> **Exercise details**: A verbatim copy of the lines from the one with "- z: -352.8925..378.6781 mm" through the final line below is required; print it and nothing else.

> **Data shown**:

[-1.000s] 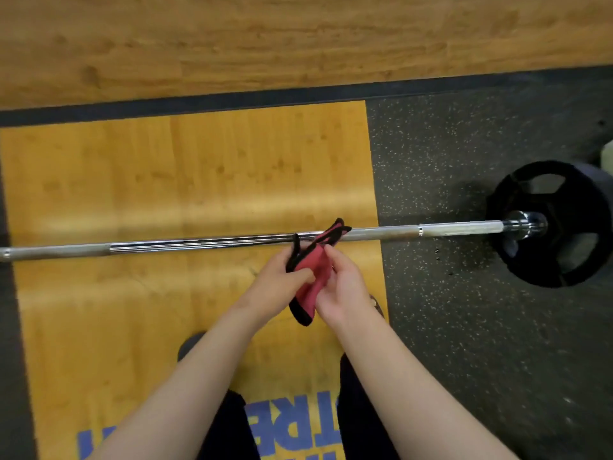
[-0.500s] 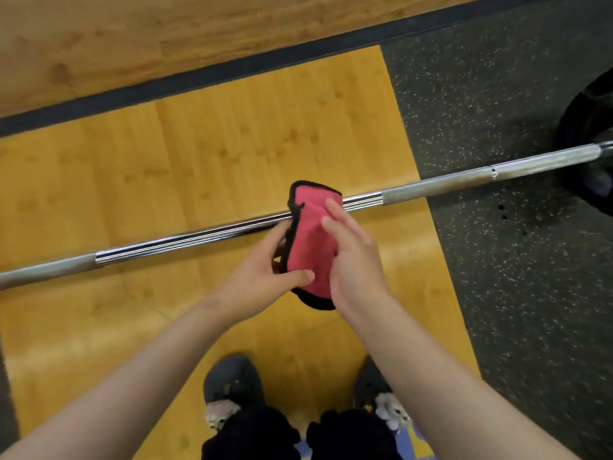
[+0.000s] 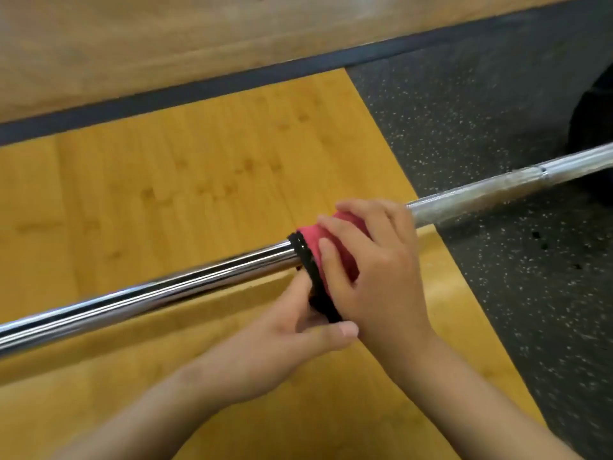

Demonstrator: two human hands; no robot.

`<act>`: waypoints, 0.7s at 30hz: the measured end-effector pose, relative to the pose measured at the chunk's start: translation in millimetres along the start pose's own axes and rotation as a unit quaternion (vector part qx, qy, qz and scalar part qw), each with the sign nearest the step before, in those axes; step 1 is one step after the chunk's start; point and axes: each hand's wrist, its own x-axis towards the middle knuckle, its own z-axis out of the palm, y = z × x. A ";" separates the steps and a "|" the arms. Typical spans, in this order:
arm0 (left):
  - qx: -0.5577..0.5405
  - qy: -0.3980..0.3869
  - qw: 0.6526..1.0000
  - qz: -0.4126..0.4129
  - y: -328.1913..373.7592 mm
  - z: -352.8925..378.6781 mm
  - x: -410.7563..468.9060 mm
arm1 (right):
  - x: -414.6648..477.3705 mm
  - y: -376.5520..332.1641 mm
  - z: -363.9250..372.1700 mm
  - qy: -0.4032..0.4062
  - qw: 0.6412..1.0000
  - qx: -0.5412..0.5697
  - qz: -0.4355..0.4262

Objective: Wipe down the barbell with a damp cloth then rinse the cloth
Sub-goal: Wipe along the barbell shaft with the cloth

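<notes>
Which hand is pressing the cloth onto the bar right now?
The right hand: it lies over the red cloth on top of the barbell. The left hand is lower, nearer the person, pinching the cloth's hanging black-edged end.

From my feed I can read no text, number or brand anywhere. The barbell [image 3: 166,287] shows only bare chrome and a thin ring mark (no stamp I can make out). The red cloth [image 3: 310,239], yellow platform [image 3: 199,161] and speckled mat [image 3: 497,111] show nothing legible.
</notes>
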 end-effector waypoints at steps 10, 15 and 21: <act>-0.162 0.162 0.973 -0.032 -7.2 -11.3 -30.7 | -36.1 -32.4 -12.0 -0.006 0.971 0.239 0.011; -0.210 0.167 0.963 -0.023 10.5 -5.7 -40.9 | -28.3 -22.5 -32.7 -0.133 0.857 0.360 0.343; -0.218 0.186 0.958 -0.002 19.1 6.3 -45.0 | -21.0 -31.6 -23.1 -0.247 0.649 0.570 0.440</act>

> **Answer box**:
  - z: -352.8925..378.6781 mm
  - x: -410.7563..468.9060 mm
arm1 (right):
  - x: -414.6648..477.3705 mm
  - y: -376.5520..332.1641 mm
  - z: -363.9250..372.1700 mm
  - qy: -0.4032..0.4062
  - qw: 0.6412..1.0000
  - qx: -0.5412..0.5697
  - qz: -0.4355..0.4262

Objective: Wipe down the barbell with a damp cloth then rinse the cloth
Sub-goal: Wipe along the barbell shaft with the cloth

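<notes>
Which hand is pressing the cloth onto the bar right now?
The right hand: it lies over the red cloth on top of the barbell. The left hand is lower, nearer the person, pinching the cloth's hanging black-edged end.

From my feed I can read no text, number or brand anywhere. The barbell [image 3: 166,287] shows only bare chrome and a thin ring mark (no stamp I can make out). The red cloth [image 3: 310,239], yellow platform [image 3: 199,161] and speckled mat [image 3: 497,111] show nothing legible.
</notes>
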 end-effector waypoints at steps 10, 15 and 21: <act>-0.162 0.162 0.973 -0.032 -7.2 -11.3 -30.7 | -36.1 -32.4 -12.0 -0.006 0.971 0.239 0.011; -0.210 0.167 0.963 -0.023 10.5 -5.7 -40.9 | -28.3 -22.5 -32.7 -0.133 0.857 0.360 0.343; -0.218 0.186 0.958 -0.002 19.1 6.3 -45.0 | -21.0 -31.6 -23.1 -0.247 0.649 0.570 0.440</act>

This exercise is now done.